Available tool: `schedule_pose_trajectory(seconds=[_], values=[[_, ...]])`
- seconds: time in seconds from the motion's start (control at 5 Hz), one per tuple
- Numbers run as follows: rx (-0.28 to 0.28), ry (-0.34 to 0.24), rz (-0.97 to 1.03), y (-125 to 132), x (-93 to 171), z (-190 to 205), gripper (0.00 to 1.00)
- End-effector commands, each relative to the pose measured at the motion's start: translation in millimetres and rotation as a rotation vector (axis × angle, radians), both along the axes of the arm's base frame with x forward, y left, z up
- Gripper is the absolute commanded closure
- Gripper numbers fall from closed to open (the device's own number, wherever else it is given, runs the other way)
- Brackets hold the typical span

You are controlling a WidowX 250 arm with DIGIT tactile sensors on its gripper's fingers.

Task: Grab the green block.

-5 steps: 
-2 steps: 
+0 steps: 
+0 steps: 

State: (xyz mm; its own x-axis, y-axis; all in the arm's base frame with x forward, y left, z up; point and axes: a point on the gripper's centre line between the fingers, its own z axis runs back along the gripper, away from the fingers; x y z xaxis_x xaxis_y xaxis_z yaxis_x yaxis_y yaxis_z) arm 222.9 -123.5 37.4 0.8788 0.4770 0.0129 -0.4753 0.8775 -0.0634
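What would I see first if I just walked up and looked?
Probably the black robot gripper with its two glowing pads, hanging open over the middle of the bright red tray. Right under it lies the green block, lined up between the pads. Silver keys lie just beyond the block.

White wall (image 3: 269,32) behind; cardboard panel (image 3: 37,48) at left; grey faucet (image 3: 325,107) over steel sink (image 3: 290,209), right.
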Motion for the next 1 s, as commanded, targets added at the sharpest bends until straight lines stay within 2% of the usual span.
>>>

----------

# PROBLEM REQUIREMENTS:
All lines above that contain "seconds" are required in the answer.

# SOLUTION BELOW:
Available tool: `schedule_pose_trajectory(seconds=[_], values=[[_, ...]])`
- seconds: time in seconds from the motion's start (control at 5 Hz), one per tuple

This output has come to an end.